● **Activity**: Begin at the line with "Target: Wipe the" and write out every line after it, exactly, through the last line below, adding nothing.

-- Data block follows --

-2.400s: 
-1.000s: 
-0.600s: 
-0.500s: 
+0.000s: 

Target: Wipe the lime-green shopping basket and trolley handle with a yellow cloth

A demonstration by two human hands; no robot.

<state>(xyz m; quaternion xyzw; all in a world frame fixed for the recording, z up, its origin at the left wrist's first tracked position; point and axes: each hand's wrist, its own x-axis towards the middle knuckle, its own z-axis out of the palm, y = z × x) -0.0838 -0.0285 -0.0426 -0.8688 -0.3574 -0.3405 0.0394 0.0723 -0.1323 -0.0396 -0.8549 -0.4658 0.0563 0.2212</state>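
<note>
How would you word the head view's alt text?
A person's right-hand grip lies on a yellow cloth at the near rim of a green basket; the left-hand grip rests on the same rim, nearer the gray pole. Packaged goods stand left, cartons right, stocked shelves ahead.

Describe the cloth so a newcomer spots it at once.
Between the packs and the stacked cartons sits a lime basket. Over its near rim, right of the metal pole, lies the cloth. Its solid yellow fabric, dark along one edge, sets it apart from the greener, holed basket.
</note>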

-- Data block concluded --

● **Task response**:
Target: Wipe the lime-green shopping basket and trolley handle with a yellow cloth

A demonstration by two human hands; no robot.

<state>(xyz m; quaternion xyzw; all in a world frame fixed for the recording, z up, its origin at the left wrist's first tracked position; point and axes: each hand's wrist, its own x-axis towards the middle knuckle, its own z-axis out of the palm, y = z × x) -0.0838 -0.0285 -0.0426 -0.8688 -0.3574 -0.3405 0.0394 0.0723 -0.1323 -0.0396 -0.8549 -0.4658 0.0563 0.2212</state>
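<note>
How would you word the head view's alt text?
A person's right-hand grip lies on a yellow cloth at the near rim of a green basket; the left-hand grip rests on the same rim, nearer the gray pole. Packaged goods stand left, cartons right, stocked shelves ahead.

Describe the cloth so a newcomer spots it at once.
Between the packs and the stacked cartons sits a lime basket. Over its near rim, right of the metal pole, lies the cloth. Its solid yellow fabric, dark along one edge, sets it apart from the greener, holed basket.
</note>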

No more output is needed.